Hacker News new | ask | show | jobs
by YeGoblynQueenne 2657 days ago
Sorry but this is extremely shoddy work. M:tG will never be "solved" like this.

>> Using data from drafts carried out by humans, I trained a neural network to predict what card the humans would take out of each pack. It reached 60% accuracy at this task.

Going by what's in the linked notebook, the model was evaluated on its ability to match the decks in its training set card-for-card.

Without any attempt to represent game semantics in the model, the fact that the deck sometimes "predicts" different picks than the actual picks in the dataset tells us nothing. It probably means the model has some variance that causes it to make "mistakes" in its attempt to exactly reproduce its dataset. It certainly doesn't say that the model can draft a good M:tG deck, certainly not in any set other than Guilds of Ravnica.

>> The model definitely understands the concept of color. In MTG there are 5 colors, and any given draft deck will likely only play cards from 2 or 3 of those colors. So if you’ve already taken a blue card, you should be more likely to take blue cards in future picks. We didn’t tell the model about this, and we also didn’t tell it which cards were which color. But it learned anyway, by observing which cards were often drafted in combination with each other.

This is a breathakingly brash misinterpretation of the evidence. The model's representation of a M:tG card is its index in the Guilds of Ravnica card set. It has no representation of any card characteristic, including colour. If it had learned to represent "the concept of colour" in M:tg in this way, it wouldn't be a neural net, it would be a magick spell.

The author suggests that the model "understands" colour because it drafts decks of specific colours. Well, its dataset consists of decks with cards of specific colours. It learned to reproduce those decks. It didn't learn anything about why those decks pick particular cards, or what particular cards are. All it has is a list of numbers that it has to learn to put together in specific ways.

This is as far from "understanding the concept of colour", or anything, as can be.

There are many more "holes" in the article's logic, that just go to show that you can train a neural net, but you can't do much with it unless you understand what you're doing.

Apologies to the author for the harsh critique, if he's reading this.

3 comments

Just to add a bit to this:

>> Using data from drafts carried out by humans, I trained a neural network to predict what card the humans would take out of each pack.
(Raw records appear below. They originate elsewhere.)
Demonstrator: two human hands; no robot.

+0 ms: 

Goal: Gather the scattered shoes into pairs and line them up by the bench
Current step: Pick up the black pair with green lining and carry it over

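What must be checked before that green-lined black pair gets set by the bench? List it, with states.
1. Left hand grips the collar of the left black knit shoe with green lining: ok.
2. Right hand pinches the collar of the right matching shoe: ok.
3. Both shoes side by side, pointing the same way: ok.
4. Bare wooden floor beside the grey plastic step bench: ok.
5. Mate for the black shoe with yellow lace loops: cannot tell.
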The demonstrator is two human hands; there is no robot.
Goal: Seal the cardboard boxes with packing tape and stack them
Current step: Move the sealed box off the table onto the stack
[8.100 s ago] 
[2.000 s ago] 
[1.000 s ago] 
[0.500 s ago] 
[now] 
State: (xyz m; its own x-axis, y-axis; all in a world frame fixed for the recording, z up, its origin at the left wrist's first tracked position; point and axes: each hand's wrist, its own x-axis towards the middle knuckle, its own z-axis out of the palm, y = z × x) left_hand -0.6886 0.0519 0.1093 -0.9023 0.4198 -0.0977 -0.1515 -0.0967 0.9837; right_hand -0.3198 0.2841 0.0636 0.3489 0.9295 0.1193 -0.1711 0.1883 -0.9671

It reached 60% accuracy at this task. And in the 40% when the human and the model differ, the model’s predicted choice is often better than what the human picked.
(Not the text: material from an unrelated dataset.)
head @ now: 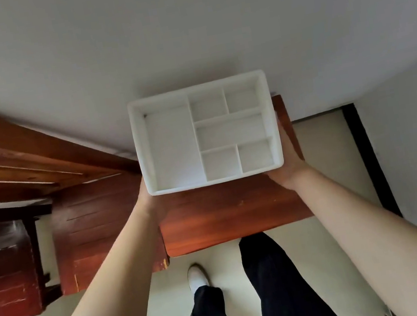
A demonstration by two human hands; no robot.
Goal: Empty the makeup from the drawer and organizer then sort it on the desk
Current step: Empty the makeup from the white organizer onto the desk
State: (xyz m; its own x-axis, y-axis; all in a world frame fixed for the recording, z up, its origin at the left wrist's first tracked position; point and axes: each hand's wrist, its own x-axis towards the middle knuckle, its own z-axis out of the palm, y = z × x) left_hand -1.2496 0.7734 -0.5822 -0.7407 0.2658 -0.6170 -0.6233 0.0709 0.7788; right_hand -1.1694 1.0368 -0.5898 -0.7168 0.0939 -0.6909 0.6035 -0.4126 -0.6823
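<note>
A white plastic organizer (142, 152) with several empty compartments is held level above a reddish wooden surface (229, 218). My left hand (145, 196) grips its near left corner from below, mostly hidden under the tray. My right hand (290, 160) holds its right side, fingers wrapped along the wall. No makeup shows in any compartment. The drawer cannot be made out for certain.
Dark red wooden furniture with slats (98, 233) stands to the left, with a wooden frame (19, 152) beyond it. A pale wall fills the top. A dark door frame (369, 157) is at right. My legs and a white shoe (197, 276) are on the pale floor below.
</note>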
How the model's pick is "better than what the humn picked" is never made clear, but since accuracy is measured by the model's ability to match its training set, I assume that's also what is meant by "better": the model was better than a human in memorising and reproducing the decks it saw during training.

Well, you'd never evaluate a human's deckbuilding skills by how well they can reproduce a deck they've seen before. Given the same deck archetype, 10 humans will probably make 10 different card choices, for reasons of their own. It's like trying to evaluate how people style their hair by measuring how similar their hair looks to some examples of particular hair styles. It's a concrete measure, but it's also entirely meaningless.

This effort really suffers in terms of evaluation, and so we have learned nothing about how good the model is, which is a shame.

The author was saying that, in their personal playing skill-limited estimation, the model made a stronger pick than the human drafter did. They propose that individuals overrate and underrate cards, but the model collects that and appropriate rates them. But it could also just be that the author is overrating cards - that’s why they asked for other opinions.
Yes, but that's an arbitrary and subjective qualification. It's eyballing - useful as a tool to evaluate your model during development, maybe, but not what you report when you claim the finished model is "better than humans".
Reproducing a deck I've seen before exactly makes no sense in limited.

Maybe it's too different of an idea, but in I draft I absolutely evaluate (part of) my skill by how well I've reproduced important components of a good deck. Did I find my seat? Good curve? Enough removal? Then there are format specific things - did I include enough 1/3s for 2, knowing that I'm likely to lose to fast decks with 2/1s if I don't?

>> Reproducing a deck I've seen before exactly makes no sense in limited.

Hi. From your write-up and a quick look at your notebook that's what your model is doing. And you measure its accuracy as its ability to do so. Is that incorrect?

> The author suggests that the model "understands" colour because it drafts decks of specific colours. Well, its dataset consists of decks with cards of specific colours. It learned to reproduce those decks. It didn't learn anything about why those decks pick particular cards, or what particular cards are. All it has is a list of numbers that it has to learn to put together in specific ways.

> This is as far from "understanding the concept of colour", or anything, as can be.

It is very arguably bad feature engineering - if you have the information readily available, don't make the network infer it - but I think the description is fair.

Word2vec uses a similar model. It starts out knowing nothing about each word except an arbitrary numeric index, and learns everything else by predicting words that appear next to each other. By the end of the training it clearly has internal representations of concepts like "color", "verb", "gender", etc.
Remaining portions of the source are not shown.